ご閲覧、評価、ブックマークありがとうございます。

 見覚えのある景色。木の高さとか、雑草の茂り具合が違うけど、ラタナさんが生まれたメナ湖だ。

 湖面からラタナさんが体を出してる。その正面に、司祭さんっぽい人と同じ服を着た男の人がいる。何か喋ってるけど聞こえない。無音だ。

 微笑んだラタナさんが、男の人に何か手渡した。両手で受け取った男の人が、膝をついて頭を下げる。

 私の親指ぐらいの大きさの、楕円形の種だった。




 ▷▷▷▷▷▷




「ニャオ、ニャオ。大丈夫かの?」


 ハッと気づいた時には、私自身が膝をついていた。教会の床に、アーガスさん達に囲まれて。

 立ち上がって土を払ってから、イニャトさんを見た。


「イニャトさん、この教会にメナ湖の精霊から授かった種があるはずです。確認してもらっていいですか?」

「種とにゃ? うむ、ちと待っておれ」


 そう言って、イニャトさんはシスターさん達がいる方に駆けていった。


「ニャオー、だいじょーぶー?」


 緑織が脚にしがみつきながら聞いてきた。大丈夫よー、と返して頭を撫でる。イニャトさんが戻ってきた。


「ニャオよ。ここを任されておるアレン司祭に話を聞いたところ、アシュラン王国建国の際にこの町に来た司祭が精霊から授かり物をしたと伝わっておるらしい。
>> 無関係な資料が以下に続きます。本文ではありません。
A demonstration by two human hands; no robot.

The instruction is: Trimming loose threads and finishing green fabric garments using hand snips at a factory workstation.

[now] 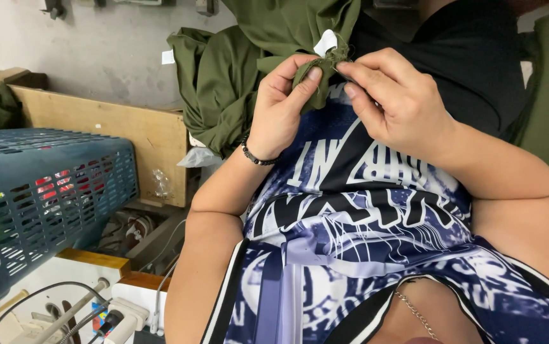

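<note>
Both hands pinched one bunched fold of the olive-green garment point(249, 70) held up close in front of the chest: the left hand point(281, 108) pressed its thumb and forefinger together on the fold from below, and the right hand point(392, 102) nipped the same edge from the other side with its fingertips point(349, 89), so that the two grips nearly touched. Just above the pinch a small white label point(326, 42) stuck out of the seam. The cloth looked thin, soft and limp, light enough to hang from two fingers, and it draped in loose folds up and away to the left; by my judgement it would slide and sag rather than hold a shape, so the firm place to take it was the thicker seam beside the label, held close with little slack between the hands. A dark beaded bracelet point(256, 157) circled the left wrist. Behind the hands lay the person's blue and white printed jersey point(351, 216), with a thin chain point(414, 313) low in view. Farther left stood a teal plastic basket point(45, 191) with slotted walls, a plywood board point(128, 137) behind it, and white plugs and cables point(118, 315) at the bottom edge.
</note>
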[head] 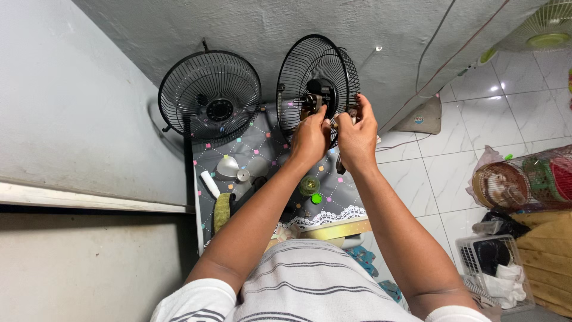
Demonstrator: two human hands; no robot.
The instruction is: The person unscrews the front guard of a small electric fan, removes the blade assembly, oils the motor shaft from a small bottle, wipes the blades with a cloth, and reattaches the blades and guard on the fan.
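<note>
Above the grey patterned table (262, 152), at its far edge by the wall, stands the rear fan guard (316, 83) with its motor (319, 95), upright and tilted slightly. I see my left hand (310, 138) closed around the metal part at the motor's front, fingers pinching it. My right hand (356, 136) is just beside it, touching the guard's lower right rim, fingers curled on something small that I cannot make out. Left of this guard a second black fan grille (210, 98) leans against the wall. Nearer me on the table lie a white tube (209, 183), a grey funnel-shaped piece (229, 167), a yellow-green cloth (221, 210) and a green cap (316, 198). Right of the table, on the tiled floor, sits a white basket (491, 268).
</note>
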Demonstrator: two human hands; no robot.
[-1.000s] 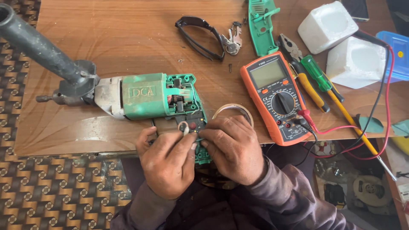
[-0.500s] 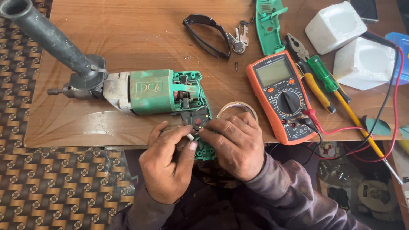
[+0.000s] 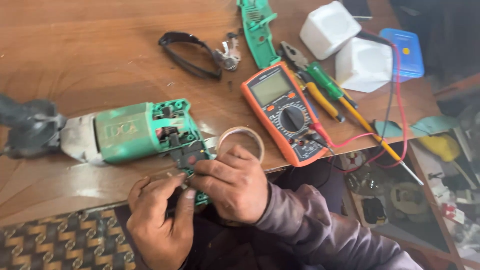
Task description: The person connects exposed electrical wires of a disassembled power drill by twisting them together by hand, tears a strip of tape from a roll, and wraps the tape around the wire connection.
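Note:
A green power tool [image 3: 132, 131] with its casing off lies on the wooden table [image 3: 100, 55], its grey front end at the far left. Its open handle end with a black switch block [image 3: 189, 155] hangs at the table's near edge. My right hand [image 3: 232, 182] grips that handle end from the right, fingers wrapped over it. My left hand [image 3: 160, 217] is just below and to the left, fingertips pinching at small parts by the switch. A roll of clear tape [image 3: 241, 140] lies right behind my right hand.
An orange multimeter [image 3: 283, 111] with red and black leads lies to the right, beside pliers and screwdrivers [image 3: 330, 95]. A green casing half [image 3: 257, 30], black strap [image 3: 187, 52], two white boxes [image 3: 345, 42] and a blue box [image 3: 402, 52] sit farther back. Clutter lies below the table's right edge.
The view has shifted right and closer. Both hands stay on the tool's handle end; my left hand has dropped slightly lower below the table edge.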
今取りに行ってくれとるよ」


 イニャトさんに言われてシスターさん達の方を見たら、確かにあの男の人がいない。やっぱり司祭だったか。

 そう経たない内に、アレン司祭は戻ってきた。手には綺麗な装飾が施された小箱を持ってる。私の目の前に来て蓋を開けてくれた。中には夢で見たのと同じ種が入っていた、けど……。


「これ……」

「うむ……。元気がないのう……」


 見た感じは普通の種だけど、どうにも生命力を感じられない。勘違いかもと思ったけど、樹木魔法を使えるイニャトさんが頷いたから間違いじゃない。


「なんでこんな状態になったんでしょう?」


 教会なら、精霊からの授かり物をぞんざいに扱うとは思えない。なのに種の命は消えかかってる。どういうこと?
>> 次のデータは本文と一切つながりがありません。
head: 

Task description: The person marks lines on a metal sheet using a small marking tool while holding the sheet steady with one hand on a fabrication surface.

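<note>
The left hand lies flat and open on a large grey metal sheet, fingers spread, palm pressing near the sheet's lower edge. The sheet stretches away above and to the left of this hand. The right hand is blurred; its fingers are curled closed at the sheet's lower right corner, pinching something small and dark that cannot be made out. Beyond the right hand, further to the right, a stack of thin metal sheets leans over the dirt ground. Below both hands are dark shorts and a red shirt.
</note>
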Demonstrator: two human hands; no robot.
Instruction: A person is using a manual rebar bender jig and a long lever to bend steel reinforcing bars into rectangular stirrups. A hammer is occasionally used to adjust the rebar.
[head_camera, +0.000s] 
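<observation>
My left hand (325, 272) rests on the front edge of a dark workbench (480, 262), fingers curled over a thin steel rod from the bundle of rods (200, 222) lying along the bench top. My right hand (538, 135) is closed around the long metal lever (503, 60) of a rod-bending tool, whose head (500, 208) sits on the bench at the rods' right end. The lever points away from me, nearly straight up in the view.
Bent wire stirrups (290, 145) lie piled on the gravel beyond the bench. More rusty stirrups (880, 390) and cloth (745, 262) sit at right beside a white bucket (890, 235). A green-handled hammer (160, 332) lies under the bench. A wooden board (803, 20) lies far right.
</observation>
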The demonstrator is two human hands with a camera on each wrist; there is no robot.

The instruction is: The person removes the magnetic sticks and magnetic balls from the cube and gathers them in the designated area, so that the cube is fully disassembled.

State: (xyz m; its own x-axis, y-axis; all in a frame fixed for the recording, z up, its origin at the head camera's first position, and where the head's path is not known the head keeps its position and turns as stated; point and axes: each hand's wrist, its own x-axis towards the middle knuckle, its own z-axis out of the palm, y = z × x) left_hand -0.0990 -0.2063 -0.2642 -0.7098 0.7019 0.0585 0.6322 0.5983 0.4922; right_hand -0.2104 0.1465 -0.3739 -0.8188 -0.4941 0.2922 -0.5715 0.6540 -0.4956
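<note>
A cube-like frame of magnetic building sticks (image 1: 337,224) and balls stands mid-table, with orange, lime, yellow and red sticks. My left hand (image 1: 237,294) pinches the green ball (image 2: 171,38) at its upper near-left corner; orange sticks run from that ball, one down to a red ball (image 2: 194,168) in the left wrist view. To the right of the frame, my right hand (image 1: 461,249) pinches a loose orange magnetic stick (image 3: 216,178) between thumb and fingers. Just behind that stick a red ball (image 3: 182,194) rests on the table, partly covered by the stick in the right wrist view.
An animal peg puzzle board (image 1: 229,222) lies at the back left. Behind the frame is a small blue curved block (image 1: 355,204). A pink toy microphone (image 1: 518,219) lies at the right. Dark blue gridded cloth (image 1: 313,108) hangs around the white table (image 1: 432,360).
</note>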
 イニャトさんがアレン司祭に聞くと、悔しそうな顔で説明してきた。ニャルクさんが翻訳してくれる。


「この種はきちんと奉られていたみたいですが、神々が見守った戦争が起こった時に、当時の司祭が安全にゃ場所に隠したそうです。だけどその司祭は戦争に巻き込まれて亡くにゃってしまった。後から教会を任された司祭も、シスター達も、種の隠し場所を見つけられにゃかったと言っています。つい最近、地下室の石壁から出てきたみたいです」


 そうだったのか。400年間閉じ込められてたら、いくら種でもきびしいかも。長期保存が利く種ならまだしも。


「ニャオよ、林檎はまだ残っとるかの?」


 イニャトさんに聞かれた。


「林檎? ええ、まだ2玉ありますけど……」

「1玉出してもらえんか?」


 はいはい、ちょっと待ってね。


「はいどうぞ」

「うむ。そのまま右手に持っておいてくれんか? アレン司祭よ、この種にちと試してみたいことがある。預かってもよいか?」


 イニャトさんが言えば、アレン司祭は少し迷った後、箱を差し出した。ちっちゃい右の前足が種だけ掴む。
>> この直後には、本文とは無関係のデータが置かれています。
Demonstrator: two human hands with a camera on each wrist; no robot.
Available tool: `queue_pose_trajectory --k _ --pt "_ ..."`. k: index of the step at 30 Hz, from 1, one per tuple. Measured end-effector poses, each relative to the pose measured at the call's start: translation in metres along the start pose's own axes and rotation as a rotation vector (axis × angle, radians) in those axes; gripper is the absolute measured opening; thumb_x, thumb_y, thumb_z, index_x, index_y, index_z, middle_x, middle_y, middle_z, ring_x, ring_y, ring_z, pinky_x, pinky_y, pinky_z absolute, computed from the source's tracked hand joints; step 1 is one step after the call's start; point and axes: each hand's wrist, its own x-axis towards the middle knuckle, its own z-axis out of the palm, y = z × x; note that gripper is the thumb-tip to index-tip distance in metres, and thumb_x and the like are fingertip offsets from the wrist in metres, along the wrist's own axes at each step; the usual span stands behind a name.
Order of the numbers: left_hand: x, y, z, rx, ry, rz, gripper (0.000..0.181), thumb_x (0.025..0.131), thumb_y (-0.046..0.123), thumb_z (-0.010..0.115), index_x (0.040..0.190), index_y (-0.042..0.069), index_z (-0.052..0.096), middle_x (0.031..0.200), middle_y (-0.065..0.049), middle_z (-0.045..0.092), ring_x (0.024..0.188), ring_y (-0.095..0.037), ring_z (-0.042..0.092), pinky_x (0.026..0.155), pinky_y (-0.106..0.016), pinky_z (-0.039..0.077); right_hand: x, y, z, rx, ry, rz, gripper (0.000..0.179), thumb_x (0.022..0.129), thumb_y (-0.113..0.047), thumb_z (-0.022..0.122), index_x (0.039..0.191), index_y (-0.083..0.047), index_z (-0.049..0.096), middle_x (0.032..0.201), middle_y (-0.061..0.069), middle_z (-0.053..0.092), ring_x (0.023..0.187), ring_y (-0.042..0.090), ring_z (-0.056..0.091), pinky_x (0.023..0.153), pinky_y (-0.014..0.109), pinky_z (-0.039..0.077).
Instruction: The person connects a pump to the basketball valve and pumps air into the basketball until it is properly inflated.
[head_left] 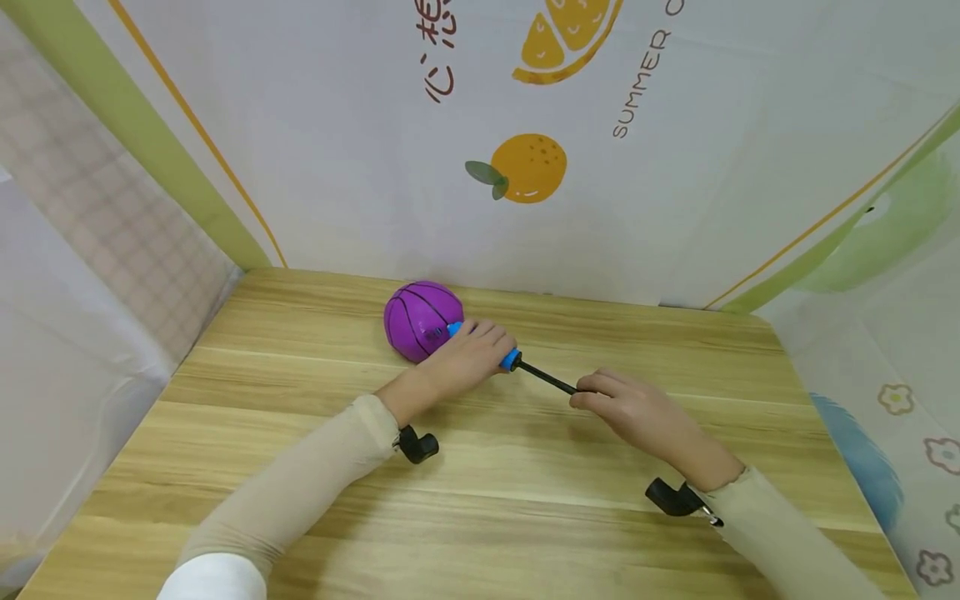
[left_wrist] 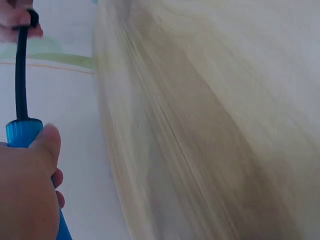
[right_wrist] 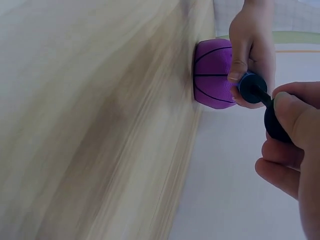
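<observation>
The purple ball [head_left: 412, 321] is ruled with black lines; beside it, the pump [head_left: 511, 360] is coloured blue and black; beneath it, the tan table [head_left: 510, 533] is streaked with brown.

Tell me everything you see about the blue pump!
The pump looks plastic: a blue barrel, an extended black rod and a rounded black handle. It's held above the table, blue end at the purple ball; joined or not, I can't tell. The left hand's grip wraps the barrel; the right hand's grip pinches the handle.

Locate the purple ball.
In the head view, the purple ball sits just left of centre on the table, beside the left hand gripping the blue pump.
</observation>
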Motion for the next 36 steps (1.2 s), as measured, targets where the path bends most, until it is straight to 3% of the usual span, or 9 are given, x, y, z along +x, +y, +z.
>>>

「すまんのう。ではニャオよ、儂が種を持っておくから、左手で包んでくれんかの?」

「包む? こうですか?」


 左手で、イニャトさんの肉球の上にある種を前足ごと握り締める。逆に、イニャトさんは左前足を私が持つ林檎に当てた。


「どうするんです?」

「この林檎には、ニャオが注いだ水神様の気と儂の魔力が宿っておる。この生命力を種に移してみようと思ってのう」

「そんなことできるんですか?」


 何それ凄い。


「わからん。試したことがにゃい故、うまくいくかわからん。じゃがこの種が事を解決する鍵にゃら試さんわけにはいかんじゃろう?」


 ごもっともです。


「イニャト、僕も加勢します。僕が魔力の波が乱れにゃいように手伝います」

「おお兄よ、頼んだぞ」


 私達の隣に来たニャルクさんが、イニャトさんよりも小さな前足を、私の右手首とイニャトさんの左前足に添えた。小学生か、中学生の頃に習った電気回路っぽいな、この格好。


「では始めるぞ」


 イニャトさんに言われて、ニャルクさんと一緒に頷く。エルドレッド隊の人達が真剣な顔をしてるのが視界の端に見えた。親や司祭達も固唾を飲んで見守ってる。

 ちょっとやり辛いな、なんて思ってたら、林檎を持つ右手からイニャトさんの魔力が流れ込んでくる感覚があった。全身がぞわぞわする。右手から入ってきたそれは私の体の中を一周すると、左手に抜けていった。

 種に魔力が注がれていくのがわかる。左掌がじんわりと温かくなる。

 その感覚を覚えておこうと目を瞑った。


〖これ、まだ残ってたのね〗


 ラタナさんの声が聞こえた。近くにいる?


〖いいえ、湖から話しかけてるの。他の人には聞こえてないから、あなたも声に出さなくていいわ〗


 そうなんですね。この種、ラタナさんがこの町の司祭さんに授けた物ですよね?


〖ええ、そうよ。戦争以来波動を感じなかったから、焼けたり潰されたりしたのかと思ってた。残っててよかった〗


 これがあれば、子ども達は助かりますか?


〖……それはユクシュという古代樹の種。あの人間には、普段から祈りを続けて、いざという時に埋めれば力になると伝えはしたけど……〗


 この状態だと、無理でしょうか?


〖その種は無理ね。祈りを溜めて、溜めに溜めて力を発揮する樹だもの。そのまま埋めてもただの珍しい樹にしかならない。だからそっちの実を使うわ〗


 実? 林檎ですか?


〖あなたの力、異世界の水神様の力が宿った実。それがあれば助けられる。私の力をわけるから、その実を水路に埋めて〗


 アタナヤの卵が流れてきてる、あの水路ですね?


〖そうよ。そして埋める前に、神の繭に実を託してね〗


 清ちゃんに? あ、腰に下げたままなの忘れてた。


〖その仔は特別。あなたと一緒にいるべき仔の1人。頼ってね〗


 はい。うちの仔ですから。


〖よかった。じゃあ力をわけるわ。後をお願いね〗


 全身を包まれてたような、不思議な感覚が遠退いていく。入れ代わりに冷気に包まれた。クェントさんだ。

 目を開けたら、種が光り出した。周りから驚きの声が聞こえてくる。

 しばらくすると、私とイニャトさんの体内を廻る魔力が止まった。林檎を見れば、〈水神の掌紋〉と同じ紋様が、赤い実に浮かび上がっていた。